Me questiono, porém, se não estamos sendo muito exigentes com o outro em sua capacidade de compreensão e captação de nossos motivos, para além daquilo que julgam ter ouvido ou visto. A fim de não enveredar pelos caminhos e descaminhos de intrigas, controvérsias, embates e julgamentos estressantes, uma atitude interessante e inteligente não seria a exposição com serenidade, prudência e honestidade das nossas razões, sem a busca constante de subterfúgios?

Há pessoas que não gostam de palavras cruzadas, que não sabem ou não querem brincar de quebra-cabeças e que não permitem-se alargar seu poder de sensibilidade. Ou seja, há pessoas que desconhecem um mundo fora do seu mundo. Portanto, se não é possível uma conversa franca e direta espontaneamente, quem sabe nos munimos com diferentes modos de ser o mais verdadeiros através do tom de voz, da argumentação simples, da aceitação de que desentendimentos e recusas irão certamente em algum momento acontecer e de que, nem por isto, precisamos estremecer relações, enfartar ou agir tal qual criança mimada e acabar com a brincadeira, levando embora a bola ou a boneca.

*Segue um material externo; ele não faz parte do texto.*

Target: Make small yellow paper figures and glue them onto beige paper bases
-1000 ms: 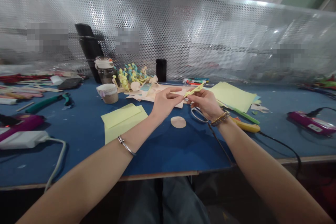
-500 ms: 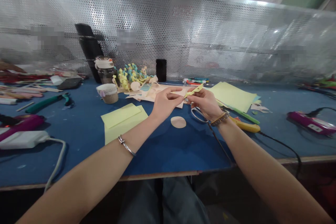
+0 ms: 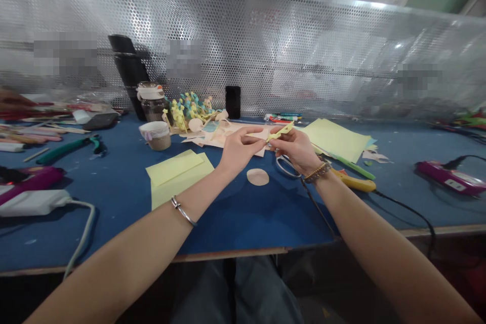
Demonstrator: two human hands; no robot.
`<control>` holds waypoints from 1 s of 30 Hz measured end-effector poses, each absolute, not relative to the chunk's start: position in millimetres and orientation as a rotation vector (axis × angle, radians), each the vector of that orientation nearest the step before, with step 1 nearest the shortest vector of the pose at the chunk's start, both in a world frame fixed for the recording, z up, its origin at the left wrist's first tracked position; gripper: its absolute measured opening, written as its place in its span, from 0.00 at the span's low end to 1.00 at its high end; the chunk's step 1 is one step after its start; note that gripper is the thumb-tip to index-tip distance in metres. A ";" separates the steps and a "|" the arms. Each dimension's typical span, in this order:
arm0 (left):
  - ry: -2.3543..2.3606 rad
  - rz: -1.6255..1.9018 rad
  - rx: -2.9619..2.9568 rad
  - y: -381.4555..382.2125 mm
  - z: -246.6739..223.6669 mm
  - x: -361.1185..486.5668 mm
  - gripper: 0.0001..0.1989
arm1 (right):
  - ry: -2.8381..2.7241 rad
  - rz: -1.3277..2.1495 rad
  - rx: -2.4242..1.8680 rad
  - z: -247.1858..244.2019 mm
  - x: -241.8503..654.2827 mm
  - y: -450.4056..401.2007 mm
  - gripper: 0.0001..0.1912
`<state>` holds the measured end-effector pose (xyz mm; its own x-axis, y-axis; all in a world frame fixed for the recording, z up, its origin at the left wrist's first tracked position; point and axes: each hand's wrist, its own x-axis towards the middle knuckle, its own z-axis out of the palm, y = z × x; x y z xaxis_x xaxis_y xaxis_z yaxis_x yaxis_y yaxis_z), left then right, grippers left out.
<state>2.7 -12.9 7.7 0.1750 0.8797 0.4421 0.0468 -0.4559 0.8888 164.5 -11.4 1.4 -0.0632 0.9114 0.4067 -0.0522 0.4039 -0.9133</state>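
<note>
Between my two hands, above the table, is a small folded piece of yellow paper (image 3: 281,132). My left hand (image 3: 240,149) pinches its left end between thumb and finger. My right hand (image 3: 296,149) grips the paper from the other side, its fingers curled and partly hiding it. Below them a pale round paper disc (image 3: 257,177) lies flat on the blue table. Scissors (image 3: 287,166) rest just under my right hand, mostly covered by it. Sheets of yellow paper (image 3: 178,172) lie left of my left forearm.
A paper cup (image 3: 156,135), a lidded jar (image 3: 152,106) and yellow and blue paper flowers (image 3: 190,109) stand back left. A phone (image 3: 233,102) leans on the perforated panel (image 3: 322,61). A yellow glue gun (image 3: 355,181) with a cord lies right. Green pliers (image 3: 64,151) lie left.
Both hands keep their hold on the yellow paper in nearly the same place. At the far left, another person's hand has shifted slightly.
</note>
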 end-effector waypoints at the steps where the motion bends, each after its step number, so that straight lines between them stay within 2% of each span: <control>1: 0.891 1.368 1.682 -13.1 7.9 2.7 0.16 | -1.407 0.957 -0.833 1.2 164.5 -11.3 0.18; 12: 0.855 1.354 1.620 -8.0 2.8 2.8 0.18 | -1.431 0.946 -0.835 0.1 165.5 -10.3 0.19; 30: 0.845 1.356 1.630 -10.1 5.1 2.7 0.18 | -1.422 0.934 -0.846 0.0 165.6 -9.8 0.18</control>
<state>2.7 -10.1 5.1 0.1898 0.8871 0.4208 -0.0130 -0.4263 0.9045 165.6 -9.8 0.0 -0.0612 0.9060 0.4188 -0.0240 0.4181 -0.9081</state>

Então, ao invés daquela mentirinha de que estamos com "uma dor de barriga sideral", dizemos simplesmente "sei que um encontro entre nós será ótimo, mas sou alérgica a pelos de cachorro e estou estressada para ouvir gritos... por que não fazemos o encontro aqui em casa ou em um local mais silencioso?" Ou, em lugar de fecharmos a questão em "já tenho um outro compromisso", ponderamos apenas "um almoço reunindo toda a família é uma ideia bastante interessante, mas para evitar os constrangimentos já acontecidos em outros eventos, não será melhor pensarmos em promover atividades lúdicas para motivar a participação de todos e desmotivar o surgimento do tédio e da fofoca?".

Uma vez, li em algum dos textos de Rubem Alves que deveríamos ter em nossa sala uma caixa de brinquedos. Entendo que, quando as visitas chegassem, a conversa fosse esmorecendo e desvirtuasse para pontos desagradáveis, prudentemente tiramos uma carta da manga e tchan-tchan-tchan... abrimos a tal caixa e de lá saltam piorras, baralhos, dominó, damas, carrinhos de brinquedo, bonecas de pano, fantoches e tantas e tantas outras criatividades. Que divertido será então o nosso encontro. Já estou até ouvindo as risadas, as apostas, as entonações de artistas, mágicos, cantadores e encantadores!

Assim, caríssimos e caríssimas, será que não podemos deixar a vida ser conduzida de maneira mais leve, franca e menos angustiante; com menos queixas, com menos medos e mais alegria e oportunidades de crescimento?